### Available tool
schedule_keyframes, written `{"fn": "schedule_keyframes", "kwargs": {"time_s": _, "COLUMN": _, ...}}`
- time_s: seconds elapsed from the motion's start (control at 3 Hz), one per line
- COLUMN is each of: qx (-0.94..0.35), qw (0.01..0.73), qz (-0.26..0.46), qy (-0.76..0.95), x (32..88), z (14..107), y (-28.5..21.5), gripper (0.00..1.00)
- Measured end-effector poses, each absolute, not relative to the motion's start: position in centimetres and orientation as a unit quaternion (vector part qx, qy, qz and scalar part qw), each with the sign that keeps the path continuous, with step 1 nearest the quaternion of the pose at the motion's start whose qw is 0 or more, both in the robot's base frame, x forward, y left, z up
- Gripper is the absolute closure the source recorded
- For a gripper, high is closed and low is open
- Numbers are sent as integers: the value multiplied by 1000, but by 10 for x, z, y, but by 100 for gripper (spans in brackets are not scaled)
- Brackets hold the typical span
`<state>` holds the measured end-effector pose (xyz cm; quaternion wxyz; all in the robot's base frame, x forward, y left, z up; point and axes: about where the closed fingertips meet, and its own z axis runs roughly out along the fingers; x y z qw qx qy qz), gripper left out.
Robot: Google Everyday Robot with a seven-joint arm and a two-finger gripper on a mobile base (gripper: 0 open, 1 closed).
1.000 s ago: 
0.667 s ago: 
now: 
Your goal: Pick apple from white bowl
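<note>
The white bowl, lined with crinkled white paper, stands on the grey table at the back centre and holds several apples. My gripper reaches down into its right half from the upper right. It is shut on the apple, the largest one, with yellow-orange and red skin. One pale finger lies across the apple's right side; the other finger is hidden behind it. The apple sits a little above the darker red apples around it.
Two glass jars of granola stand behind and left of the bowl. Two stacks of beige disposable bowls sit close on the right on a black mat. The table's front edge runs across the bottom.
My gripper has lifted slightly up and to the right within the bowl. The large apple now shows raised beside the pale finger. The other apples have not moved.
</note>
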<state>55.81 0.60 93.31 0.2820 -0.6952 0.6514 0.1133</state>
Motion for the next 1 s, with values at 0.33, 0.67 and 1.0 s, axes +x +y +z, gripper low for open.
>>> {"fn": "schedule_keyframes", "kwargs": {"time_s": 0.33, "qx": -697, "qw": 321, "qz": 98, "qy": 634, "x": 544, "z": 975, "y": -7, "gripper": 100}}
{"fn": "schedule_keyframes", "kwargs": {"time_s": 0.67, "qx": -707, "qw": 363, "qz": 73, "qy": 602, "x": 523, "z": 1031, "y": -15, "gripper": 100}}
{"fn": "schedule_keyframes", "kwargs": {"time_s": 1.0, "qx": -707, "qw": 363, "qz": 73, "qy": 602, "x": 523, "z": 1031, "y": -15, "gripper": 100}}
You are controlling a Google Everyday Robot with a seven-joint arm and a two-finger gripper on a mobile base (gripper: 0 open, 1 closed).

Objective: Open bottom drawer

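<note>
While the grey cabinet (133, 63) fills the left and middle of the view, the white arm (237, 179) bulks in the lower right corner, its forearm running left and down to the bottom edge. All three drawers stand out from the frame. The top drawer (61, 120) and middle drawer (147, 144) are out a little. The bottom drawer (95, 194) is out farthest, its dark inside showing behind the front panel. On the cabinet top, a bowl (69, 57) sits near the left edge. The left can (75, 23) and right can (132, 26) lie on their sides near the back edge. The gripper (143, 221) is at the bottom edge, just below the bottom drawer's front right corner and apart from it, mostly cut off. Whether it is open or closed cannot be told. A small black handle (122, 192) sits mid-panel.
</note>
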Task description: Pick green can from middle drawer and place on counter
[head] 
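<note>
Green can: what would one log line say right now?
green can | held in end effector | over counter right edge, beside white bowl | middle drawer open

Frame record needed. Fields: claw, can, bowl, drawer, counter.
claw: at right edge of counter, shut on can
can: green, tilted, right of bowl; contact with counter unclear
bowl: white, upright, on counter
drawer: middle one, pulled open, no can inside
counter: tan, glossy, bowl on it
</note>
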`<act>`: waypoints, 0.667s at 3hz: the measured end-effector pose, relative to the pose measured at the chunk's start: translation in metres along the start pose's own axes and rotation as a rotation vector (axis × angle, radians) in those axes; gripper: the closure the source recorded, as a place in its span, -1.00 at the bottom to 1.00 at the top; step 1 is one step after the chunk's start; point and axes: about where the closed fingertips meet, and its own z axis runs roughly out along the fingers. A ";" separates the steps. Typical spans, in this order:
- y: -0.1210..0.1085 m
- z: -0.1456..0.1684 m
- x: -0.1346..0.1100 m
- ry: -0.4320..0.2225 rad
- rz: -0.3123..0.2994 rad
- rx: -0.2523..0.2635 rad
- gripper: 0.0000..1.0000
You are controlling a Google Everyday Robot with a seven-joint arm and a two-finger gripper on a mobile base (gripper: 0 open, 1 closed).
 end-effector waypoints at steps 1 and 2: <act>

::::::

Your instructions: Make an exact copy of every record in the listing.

Output for this exercise:
### Available tool
schedule_keyframes, written `{"fn": "schedule_keyframes", "kwargs": {"time_s": _, "COLUMN": _, ...}}`
- time_s: seconds elapsed from the motion's start (control at 3 Hz), one per line
- COLUMN is each of: qx (-0.94..0.35), qw (0.01..0.73), qz (-0.26..0.46), qy (-0.76..0.95), x (32..88), z (14..107), y (-28.5..21.5), gripper (0.00..1.00)
- Measured end-effector poses, each absolute, not relative to the motion's start: position in centimetres and orientation as a unit quaternion (vector part qx, qy, qz and scalar part qw), each with the sign that keeps the path continuous, with step 1 nearest the quaternion of the pose at the motion's start whose qw is 0 or more, both in the robot's base frame, x forward, y left, z up
- Gripper is the absolute closure the source recorded
- For a gripper, high is closed and low is open
- Numbers are sent as integers: the value multiplied by 1000, but by 10 for x, z, y, but by 100 for gripper (spans in brackets are not scaled)
- Brackets hold the typical span
`<state>` holds the measured end-effector pose (xyz cm; quaternion wxyz; all in the robot's base frame, x forward, y left, z up; point and axes: about where the closed fingertips meet, and its own z axis runs roughly out along the fingers; x y z qw qx qy qz), gripper left out.
Robot: Google Everyday Robot with a seven-joint arm and a two-finger gripper on a mobile base (gripper: 0 open, 1 closed).
1.000 s ago: 
0.667 s ago: 
now: 
Your goal: Pick apple from white bowl
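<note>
The white bowl, lined with crinkled white paper, stands on the grey table at the back centre and holds several apples. My gripper reaches down into its right half from the upper right. It is shut on the apple, the largest one, with yellow-orange and red skin. One pale finger lies across the apple's right side; the other finger is hidden behind it. The apple sits a little above the darker red apples around it.
Two glass jars of granola stand behind and left of the bowl. Two stacks of beige disposable bowls sit close on the right on a black mat. The table's front edge runs across the bottom.
My gripper has lifted slightly up and to the right within the bowl. The large apple now shows raised beside the pale finger. The other apples have not moved.
</note>
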<state>55.81 0.60 93.31 0.2820 -0.6952 0.6514 0.1133</state>
Motion for the next 1 s, with values at 0.33, 0.67 and 1.0 s, axes +x +y +z, gripper low for open.
>>> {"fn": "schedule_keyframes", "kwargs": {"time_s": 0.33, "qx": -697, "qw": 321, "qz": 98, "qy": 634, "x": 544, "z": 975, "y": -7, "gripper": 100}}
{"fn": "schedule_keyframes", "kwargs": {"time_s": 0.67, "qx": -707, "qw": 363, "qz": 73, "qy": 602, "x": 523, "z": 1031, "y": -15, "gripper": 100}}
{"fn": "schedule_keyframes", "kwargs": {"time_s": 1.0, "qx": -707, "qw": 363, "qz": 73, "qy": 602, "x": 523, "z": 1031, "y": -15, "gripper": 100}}
You are controlling a Google Everyday Robot with a seven-joint arm and a two-finger gripper on a mobile base (gripper: 0 open, 1 closed).

Objective: Open bottom drawer

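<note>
While the grey cabinet (133, 63) fills the left and middle of the view, the white arm (237, 179) bulks in the lower right corner, its forearm running left and down to the bottom edge. All three drawers stand out from the frame. The top drawer (61, 120) and middle drawer (147, 144) are out a little. The bottom drawer (95, 194) is out farthest, its dark inside showing behind the front panel. On the cabinet top, a bowl (69, 57) sits near the left edge. The left can (75, 23) and right can (132, 26) lie on their sides near the back edge. The gripper (143, 221) is at the bottom edge, just below the bottom drawer's front right corner and apart from it, mostly cut off. Whether it is open or closed cannot be told. A small black handle (122, 192) sits mid-panel.
</note>
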Task description: Pick green can from middle drawer and place on counter
[head] 
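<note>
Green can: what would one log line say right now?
green can | held in end effector | over counter right edge, beside white bowl | middle drawer open

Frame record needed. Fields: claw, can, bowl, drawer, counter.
claw: at right edge of counter, shut on can
can: green, tilted, right of bowl; contact with counter unclear
bowl: white, upright, on counter
drawer: middle one, pulled open, no can inside
counter: tan, glossy, bowl on it
</note>
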`<act>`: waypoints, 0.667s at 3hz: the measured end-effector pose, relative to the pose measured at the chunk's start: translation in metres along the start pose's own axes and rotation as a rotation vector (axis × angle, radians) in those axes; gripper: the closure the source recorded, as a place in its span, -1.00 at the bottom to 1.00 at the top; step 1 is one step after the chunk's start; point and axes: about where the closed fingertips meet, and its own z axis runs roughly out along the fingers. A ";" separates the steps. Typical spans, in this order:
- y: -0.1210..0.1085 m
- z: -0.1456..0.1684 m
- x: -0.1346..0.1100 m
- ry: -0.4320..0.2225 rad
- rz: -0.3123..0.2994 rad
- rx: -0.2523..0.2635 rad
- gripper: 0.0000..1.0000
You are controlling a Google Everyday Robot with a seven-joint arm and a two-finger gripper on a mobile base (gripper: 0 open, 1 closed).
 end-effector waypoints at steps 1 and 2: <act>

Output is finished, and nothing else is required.